Only an exact repeat of the listing, without its images, counts as the answer.
=== Section Start ===
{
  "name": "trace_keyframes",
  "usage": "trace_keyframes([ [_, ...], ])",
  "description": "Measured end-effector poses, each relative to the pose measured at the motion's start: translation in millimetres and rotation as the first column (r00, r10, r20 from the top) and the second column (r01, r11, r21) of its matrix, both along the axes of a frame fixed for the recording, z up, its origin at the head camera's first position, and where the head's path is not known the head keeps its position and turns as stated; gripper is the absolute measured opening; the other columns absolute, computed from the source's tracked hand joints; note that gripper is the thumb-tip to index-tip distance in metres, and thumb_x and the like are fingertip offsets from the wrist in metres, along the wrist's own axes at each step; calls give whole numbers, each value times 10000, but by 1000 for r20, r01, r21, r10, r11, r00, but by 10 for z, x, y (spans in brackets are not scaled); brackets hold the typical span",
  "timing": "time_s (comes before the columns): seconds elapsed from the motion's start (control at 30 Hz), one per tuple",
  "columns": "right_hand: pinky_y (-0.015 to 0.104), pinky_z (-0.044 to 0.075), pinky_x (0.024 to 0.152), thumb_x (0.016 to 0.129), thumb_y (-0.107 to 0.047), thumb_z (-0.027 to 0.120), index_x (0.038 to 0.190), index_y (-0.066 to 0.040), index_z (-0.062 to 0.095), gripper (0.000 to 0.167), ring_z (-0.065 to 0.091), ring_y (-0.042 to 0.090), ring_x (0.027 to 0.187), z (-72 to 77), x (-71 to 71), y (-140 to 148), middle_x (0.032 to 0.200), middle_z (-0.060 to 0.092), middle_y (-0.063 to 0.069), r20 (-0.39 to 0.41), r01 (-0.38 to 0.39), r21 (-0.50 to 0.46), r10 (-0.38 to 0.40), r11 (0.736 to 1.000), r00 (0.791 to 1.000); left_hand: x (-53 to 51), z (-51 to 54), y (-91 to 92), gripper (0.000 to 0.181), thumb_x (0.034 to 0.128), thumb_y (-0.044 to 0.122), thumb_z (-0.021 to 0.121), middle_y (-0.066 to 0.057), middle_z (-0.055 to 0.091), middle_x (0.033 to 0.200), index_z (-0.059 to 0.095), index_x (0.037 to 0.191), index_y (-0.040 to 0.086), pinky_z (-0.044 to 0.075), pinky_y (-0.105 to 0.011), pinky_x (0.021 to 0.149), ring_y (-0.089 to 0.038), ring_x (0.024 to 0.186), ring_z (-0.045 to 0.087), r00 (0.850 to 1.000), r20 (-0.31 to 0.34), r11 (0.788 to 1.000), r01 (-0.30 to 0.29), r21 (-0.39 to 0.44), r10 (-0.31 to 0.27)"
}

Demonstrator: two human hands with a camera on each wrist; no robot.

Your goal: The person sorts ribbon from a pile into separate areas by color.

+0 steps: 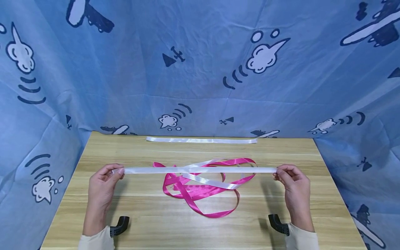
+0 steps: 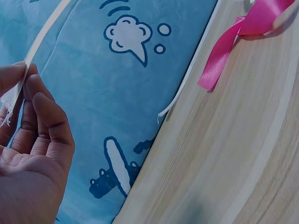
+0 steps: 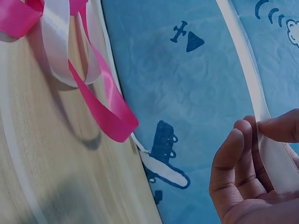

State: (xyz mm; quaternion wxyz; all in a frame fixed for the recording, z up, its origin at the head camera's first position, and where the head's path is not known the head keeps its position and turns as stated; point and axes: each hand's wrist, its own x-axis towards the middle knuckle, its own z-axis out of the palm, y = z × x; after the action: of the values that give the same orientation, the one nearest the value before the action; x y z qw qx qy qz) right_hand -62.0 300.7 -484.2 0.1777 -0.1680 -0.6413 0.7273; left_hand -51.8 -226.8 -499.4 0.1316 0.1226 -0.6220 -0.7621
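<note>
A white satin ribbon (image 1: 200,170) stretches level and taut between both hands, above the table. My left hand (image 1: 104,182) pinches its left end between thumb and fingers; in the left wrist view a frayed tip of the ribbon (image 2: 10,105) shows past the grip. On the other side my right hand (image 1: 293,184) pinches the ribbon near its right end, and a short tail (image 3: 279,168) lies over the palm in the right wrist view. Beneath the stretched ribbon is a loose heap of pink ribbon (image 1: 215,214) tangled with a looped white ribbon (image 1: 215,182).
A second white ribbon strip (image 1: 201,140) lies straight along the back edge of the wooden table (image 1: 150,229). Blue patterned cloth (image 1: 200,76) hangs behind the table and at both sides. A black curved piece is at each wrist.
</note>
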Motion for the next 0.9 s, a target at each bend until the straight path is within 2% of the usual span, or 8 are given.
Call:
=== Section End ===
### Response area
{
  "name": "trace_keyframes",
  "usage": "trace_keyframes([ [_, ...], ])",
  "description": "Measured end-effector poses, each relative to the pose measured at the motion's start: translation in millimetres and rotation as the first column (r00, r10, r20 from the top) and the second column (r01, r11, r21) of its matrix, both along the axes of a frame fixed for the recording, z up, its origin at the head camera's first position, and where the head's path is not known the head keeps its position and turns as stated; gripper is the absolute measured opening; the other columns absolute, computed from the source's tracked hand joints; note that gripper is the thumb-tip to index-tip distance in metres, and thumb_x and the like are fingertip offsets from the wrist in metres, along the wrist's own axes at each step; calls give whole numbers, each value times 10000, but by 1000 for r20, r01, r21, r10, r11, r00, but by 10 for z, x, y (spans in brackets are not scaled); brackets hold the typical span",
  "timing": "time_s (comes before the columns): seconds elapsed from the motion's start (control at 30 Hz), one per tuple",
  "columns": "right_hand: pinky_y (-0.015 to 0.104), pinky_z (-0.044 to 0.075), pinky_x (0.024 to 0.152), thumb_x (0.016 to 0.129), thumb_y (-0.107 to 0.047), thumb_z (-0.027 to 0.120), index_x (0.038 to 0.190), index_y (-0.066 to 0.040), index_z (-0.062 to 0.095), gripper (0.000 to 0.167), ring_z (-0.065 to 0.091), ring_y (-0.042 to 0.090), ring_x (0.027 to 0.187), z (-72 to 77), x (-71 to 71), y (-140 to 148), middle_x (0.032 to 0.200), middle_z (-0.060 to 0.092), middle_y (-0.063 to 0.069), r20 (-0.39 to 0.41), r01 (-0.38 to 0.39), r21 (-0.50 to 0.46), r10 (-0.38 to 0.40), r11 (0.736 to 1.000), r00 (0.791 to 1.000); left_hand: x (-53 to 51), z (-51 to 54), y (-91 to 92), gripper (0.000 to 0.181), thumb_x (0.034 to 0.128), thumb_y (-0.044 to 0.122), thumb_z (-0.021 to 0.121), middle_y (-0.066 to 0.057), middle_z (-0.055 to 0.091), middle_x (0.033 to 0.200), index_z (-0.059 to 0.095), index_x (0.037 to 0.191), index_y (-0.040 to 0.086), pinky_z (-0.044 to 0.075), pinky_y (-0.105 to 0.011), pinky_x (0.021 to 0.149), ring_y (-0.089 to 0.038), ring_x (0.024 to 0.186), ring_z (-0.045 to 0.087), r00 (0.850 to 1.000), r20 (-0.31 to 0.34), r11 (0.788 to 1.000), r01 (-0.30 to 0.29), r21 (-0.39 to 0.44), r10 (-0.31 to 0.27)"
}

Demonstrator: two human hands with a camera on each wrist; no robot.

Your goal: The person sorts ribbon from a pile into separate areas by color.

+0 steps: 
+0 steps: 
+0 steps: 

State: (xyz mm; quaternion wxyz; all in a frame fixed for the recording, z up, its origin at the head camera's first position, and where the head's path is not known the head keeps its position and turns as stated; point and axes: each hand's wrist, its own x-axis towards the middle knuckle, its own z-axis out of the palm, y = z × x; after the action: of the values that give the same orientation, the one nearest the value before the action; x y z qw qx qy qz) right_hand -62.0 300.7 -484.2 0.1777 -0.1680 -0.6413 0.7273; left_hand -51.8 -226.8 -499.4 0.1316 0.1226 -0.6220 -0.7621
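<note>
A white satin ribbon (image 1: 200,170) stretches level and taut between both hands, above the table. My left hand (image 1: 104,182) pinches its left end between thumb and fingers; in the left wrist view a frayed tip of the ribbon (image 2: 10,105) shows past the grip. On the other side my right hand (image 1: 293,184) pinches the ribbon near its right end, and a short tail (image 3: 279,168) lies over the palm in the right wrist view. Beneath the stretched ribbon is a loose heap of pink ribbon (image 1: 215,214) tangled with a looped white ribbon (image 1: 215,182).
A second white ribbon strip (image 1: 201,140) lies straight along the back edge of the wooden table (image 1: 150,229). Blue patterned cloth (image 1: 200,76) hangs behind the table and at both sides. A black curved piece is at each wrist.
</note>
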Motion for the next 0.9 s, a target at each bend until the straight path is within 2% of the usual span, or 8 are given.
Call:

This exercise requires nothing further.